Task brief:
With every picture left out, give the data below back exactly.

Data items:

☆ ☆ ☆ ☆ ☆

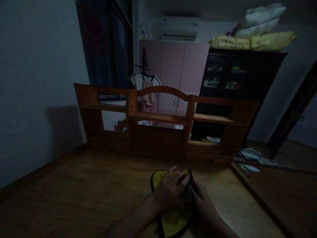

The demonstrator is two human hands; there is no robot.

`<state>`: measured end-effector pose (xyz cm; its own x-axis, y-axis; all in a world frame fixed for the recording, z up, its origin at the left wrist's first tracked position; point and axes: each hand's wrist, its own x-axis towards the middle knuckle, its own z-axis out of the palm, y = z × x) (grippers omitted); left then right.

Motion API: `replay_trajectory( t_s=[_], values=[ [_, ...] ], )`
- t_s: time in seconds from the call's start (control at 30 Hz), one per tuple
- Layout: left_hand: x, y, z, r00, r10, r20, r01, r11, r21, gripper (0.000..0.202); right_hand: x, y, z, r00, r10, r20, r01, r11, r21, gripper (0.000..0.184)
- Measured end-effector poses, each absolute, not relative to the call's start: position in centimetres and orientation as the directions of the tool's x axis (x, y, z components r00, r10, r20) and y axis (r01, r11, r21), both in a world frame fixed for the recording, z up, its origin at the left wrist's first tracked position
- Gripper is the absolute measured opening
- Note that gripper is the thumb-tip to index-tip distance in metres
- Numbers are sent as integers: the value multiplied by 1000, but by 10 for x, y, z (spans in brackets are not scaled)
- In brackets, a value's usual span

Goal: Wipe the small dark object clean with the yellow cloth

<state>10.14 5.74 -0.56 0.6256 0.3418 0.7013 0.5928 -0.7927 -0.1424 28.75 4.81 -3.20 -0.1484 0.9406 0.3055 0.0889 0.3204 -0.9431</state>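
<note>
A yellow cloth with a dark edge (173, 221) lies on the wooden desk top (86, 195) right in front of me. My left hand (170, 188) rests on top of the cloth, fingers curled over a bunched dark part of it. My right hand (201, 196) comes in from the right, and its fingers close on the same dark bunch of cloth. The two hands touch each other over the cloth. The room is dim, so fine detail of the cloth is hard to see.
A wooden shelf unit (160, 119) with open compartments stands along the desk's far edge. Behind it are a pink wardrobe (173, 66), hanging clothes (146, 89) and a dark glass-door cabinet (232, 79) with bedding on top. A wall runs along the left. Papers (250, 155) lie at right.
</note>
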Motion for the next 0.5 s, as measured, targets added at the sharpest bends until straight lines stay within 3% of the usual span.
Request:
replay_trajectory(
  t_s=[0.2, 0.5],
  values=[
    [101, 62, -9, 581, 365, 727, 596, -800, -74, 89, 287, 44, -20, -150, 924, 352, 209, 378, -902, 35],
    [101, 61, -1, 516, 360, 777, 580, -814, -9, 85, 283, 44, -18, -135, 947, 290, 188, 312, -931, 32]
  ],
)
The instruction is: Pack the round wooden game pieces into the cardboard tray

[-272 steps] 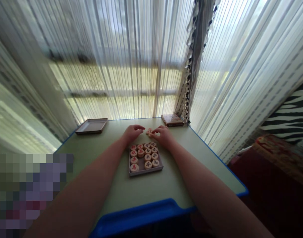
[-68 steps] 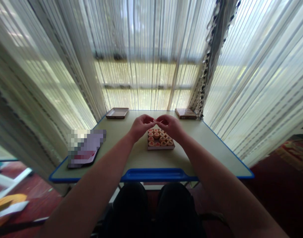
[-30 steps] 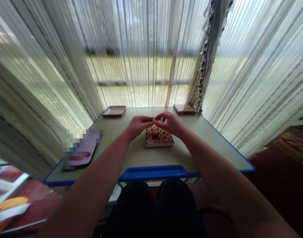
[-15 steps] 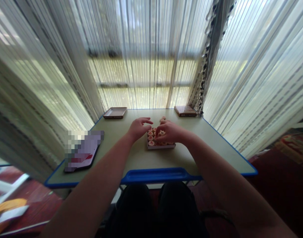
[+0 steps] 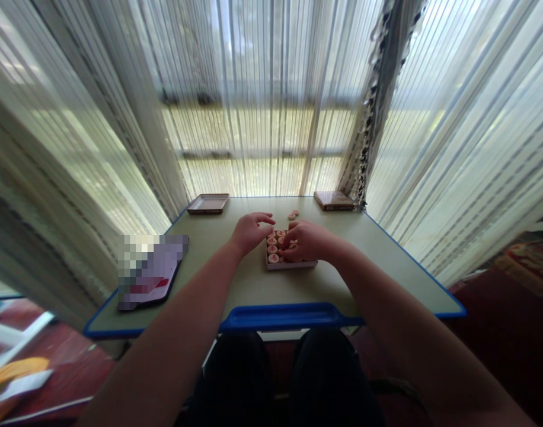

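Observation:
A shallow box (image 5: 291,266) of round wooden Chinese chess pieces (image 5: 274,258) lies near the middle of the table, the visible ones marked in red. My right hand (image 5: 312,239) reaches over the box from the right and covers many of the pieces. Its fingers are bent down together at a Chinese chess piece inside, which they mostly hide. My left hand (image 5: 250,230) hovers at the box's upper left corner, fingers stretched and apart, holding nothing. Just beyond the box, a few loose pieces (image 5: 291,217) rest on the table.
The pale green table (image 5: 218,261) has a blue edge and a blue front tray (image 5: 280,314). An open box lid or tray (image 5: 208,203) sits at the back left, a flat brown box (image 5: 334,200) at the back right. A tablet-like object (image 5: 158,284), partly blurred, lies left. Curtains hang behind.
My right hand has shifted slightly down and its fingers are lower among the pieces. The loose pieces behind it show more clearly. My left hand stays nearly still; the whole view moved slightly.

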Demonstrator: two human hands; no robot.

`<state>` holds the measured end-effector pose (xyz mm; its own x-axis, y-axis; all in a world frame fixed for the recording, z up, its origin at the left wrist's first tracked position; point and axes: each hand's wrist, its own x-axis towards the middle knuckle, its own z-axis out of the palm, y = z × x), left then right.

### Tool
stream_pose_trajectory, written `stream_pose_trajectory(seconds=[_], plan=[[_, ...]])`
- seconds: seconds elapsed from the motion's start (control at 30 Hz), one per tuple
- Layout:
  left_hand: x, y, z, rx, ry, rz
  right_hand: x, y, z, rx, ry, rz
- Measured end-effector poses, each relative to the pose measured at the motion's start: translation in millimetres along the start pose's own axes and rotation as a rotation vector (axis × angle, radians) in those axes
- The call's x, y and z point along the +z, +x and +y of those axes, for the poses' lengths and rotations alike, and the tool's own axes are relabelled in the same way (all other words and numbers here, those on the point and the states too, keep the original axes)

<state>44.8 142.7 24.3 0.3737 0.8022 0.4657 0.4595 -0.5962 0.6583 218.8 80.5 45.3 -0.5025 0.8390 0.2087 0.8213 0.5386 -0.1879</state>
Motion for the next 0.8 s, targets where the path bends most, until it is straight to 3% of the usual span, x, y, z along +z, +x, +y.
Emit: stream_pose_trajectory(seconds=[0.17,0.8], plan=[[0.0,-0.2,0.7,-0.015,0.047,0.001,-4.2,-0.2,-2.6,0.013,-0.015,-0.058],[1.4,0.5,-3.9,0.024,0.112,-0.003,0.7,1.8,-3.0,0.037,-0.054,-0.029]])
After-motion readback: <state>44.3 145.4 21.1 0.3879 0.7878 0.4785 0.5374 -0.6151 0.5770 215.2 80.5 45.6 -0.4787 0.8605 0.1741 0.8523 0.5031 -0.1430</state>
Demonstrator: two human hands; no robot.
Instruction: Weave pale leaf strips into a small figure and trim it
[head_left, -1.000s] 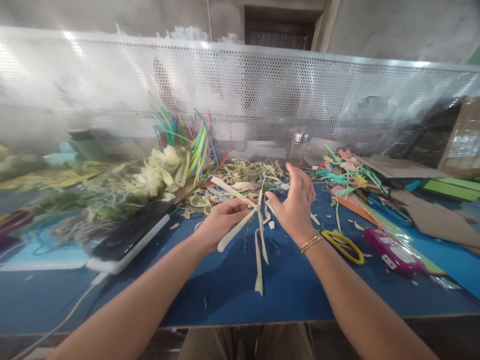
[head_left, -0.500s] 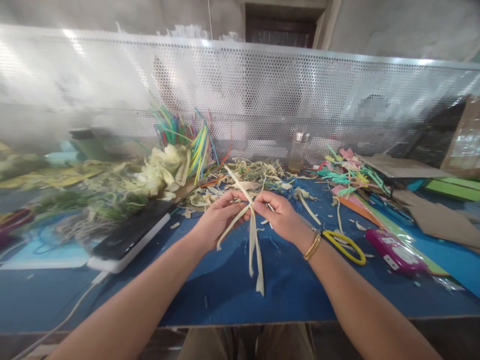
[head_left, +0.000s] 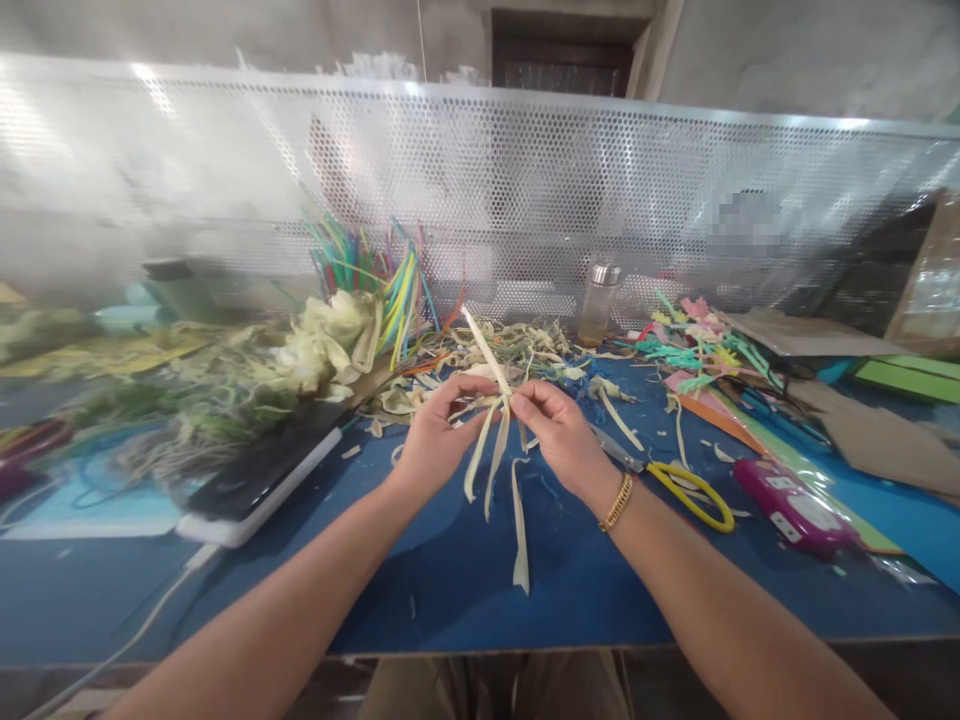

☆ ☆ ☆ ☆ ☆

Result of the exercise:
The demonstrator is two human hands; there is no robot.

`<state>`: measured end-effector pose (xyz cm; its own x-axis, y-axis; all in a world frame fixed for the recording, z up, its origin at the left wrist's first tracked position; point and axes: each hand's wrist, its own x-axis towards the middle knuckle, its own z-axis out of the palm, y = z × x) (grippers omitted); left then right.

Motion API: `replay_trajectory( t_s=[_], values=[ [_, ...] ], )`
- t_s: time in seconds from the call's start (control at 30 Hz), one per tuple
- Layout: left_hand: x, y, z, r00, r10, r20, r01, r11, r21, gripper (0.000..0.202); right_hand: x, y, z, r00, r10, r20, r01, r11, r21, gripper (0.000..0.184)
- Measured end-effector poses, each absolute, not relative to the call's start: position in centimetres and orientation as the directions of the tool's x axis (x, y, z components r00, r10, r20) and y axis (r01, r11, r21), both in a world frame fixed for the recording, z up, its origin at the left wrist's first tracked position
- Gripper is the absolute measured opening
- Note that gripper is the thumb-tip to index-tip distance in metres
- Numbers are sent as integers: the value multiplied by 1000, but by 10 for x, y, z (spans in brackets are not scaled)
- In brackets, a value's usual span

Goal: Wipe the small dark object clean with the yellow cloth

<state>10.14 5.74 -0.56 0.6256 0.3418 0.7013 0.5928 -0.7927 -0.1424 28.75 4.81 -3.20 -0.1484 0.9406 0.3055 0.0889 0.3204 -0.9431</state>
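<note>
A yellow cloth with a dark edge (173, 221) lies on the wooden desk top (86, 195) right in front of me. My left hand (170, 188) rests on top of the cloth, fingers curled over a bunched dark part of it. My right hand (201, 196) comes in from the right, and its fingers close on the same dark bunch of cloth. The two hands touch each other over the cloth. The room is dim, so fine detail of the cloth is hard to see.
A wooden shelf unit (160, 119) with open compartments stands along the desk's far edge. Behind it are a pink wardrobe (173, 66), hanging clothes (146, 89) and a dark glass-door cabinet (232, 79) with bedding on top. A wall runs along the left. Papers (250, 155) lie at right.
</note>
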Motion for the next 0.5 s, as measured, targets added at the sharpest bends until straight lines stay within 3% of the usual span.
Request:
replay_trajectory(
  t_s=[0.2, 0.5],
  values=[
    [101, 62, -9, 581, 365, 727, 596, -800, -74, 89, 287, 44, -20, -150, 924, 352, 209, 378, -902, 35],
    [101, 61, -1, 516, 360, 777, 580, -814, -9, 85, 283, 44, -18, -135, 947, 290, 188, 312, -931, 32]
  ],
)
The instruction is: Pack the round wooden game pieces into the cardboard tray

[-272 steps] 
[-68 steps] 
[-30 steps] 
[-15 steps] 
[+0 steps] 

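Observation:
A shallow box (image 5: 291,266) of round wooden Chinese chess pieces (image 5: 274,258) lies near the middle of the table, the visible ones marked in red. My right hand (image 5: 312,239) reaches over the box from the right and covers many of the pieces. Its fingers are bent down together at a Chinese chess piece inside, which they mostly hide. My left hand (image 5: 250,230) hovers at the box's upper left corner, fingers stretched and apart, holding nothing. Just beyond the box, a few loose pieces (image 5: 291,217) rest on the table.
The pale green table (image 5: 218,261) has a blue edge and a blue front tray (image 5: 280,314). An open box lid or tray (image 5: 208,203) sits at the back left, a flat brown box (image 5: 334,200) at the back right. A tablet-like object (image 5: 158,284), partly blurred, lies left. Curtains hang behind.
My right hand has shifted slightly down and its fingers are lower among the pieces. The loose pieces behind it show more clearly. My left hand stays nearly still; the whole view moved slightly.
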
Demonstrator: two human hands; no robot.

`<state>` holds the measured end-effector pose (xyz mm; its own x-axis, y-axis; all in a world frame fixed for the recording, z up, its origin at the left wrist's first tracked position; point and axes: each hand's wrist, its own x-axis towards the middle knuckle, its own z-axis out of the palm, y = z × x), left then right.

### Tool
stream_pose_trajectory, written `stream_pose_trajectory(seconds=[_], plan=[[_, ...]])`
- seconds: seconds elapsed from the motion's start (control at 30 Hz), one per tuple
- Layout:
  left_hand: x, y, z, rx, ry, rz
  right_hand: x, y, z, rx, ry, rz
- Measured end-effector poses, each relative to the pose measured at the motion's start: translation in millimetres along the start pose's own axes and rotation as a rotation vector (axis × angle, radians) in those axes
- The call's x, y and z point along the +z, +x and +y of those axes, for the poses' lengths and rotations alike, and the tool's own axes are relabelled in the same way (all other words and numbers here, those on the point and the states too, keep the original axes)

<state>44.8 142.7 24.3 0.3737 0.8022 0.4657 0.4595 -0.5962 0.6583 218.8 80.5 45.3 -0.5025 0.8390 0.2087 0.8213 0.5386 -0.1879</state>
Motion for the next 0.8 s, targets where the path bends most, until it is straight to 3% of the usual span, x, y, z along +z, +x, +y.
Emit: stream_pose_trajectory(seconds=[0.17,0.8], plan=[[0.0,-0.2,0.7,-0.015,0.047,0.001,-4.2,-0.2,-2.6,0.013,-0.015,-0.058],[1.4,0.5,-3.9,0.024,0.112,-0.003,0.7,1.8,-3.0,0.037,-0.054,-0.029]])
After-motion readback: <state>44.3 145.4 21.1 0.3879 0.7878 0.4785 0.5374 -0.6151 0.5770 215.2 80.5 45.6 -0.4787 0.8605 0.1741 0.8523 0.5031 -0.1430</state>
Demonstrator: two human hands; no robot.
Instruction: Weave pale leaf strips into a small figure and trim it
[head_left, -1.000s] 
[head_left, -0.500s] 
[head_left, +0.000s] 

Work on this exercise has concluded.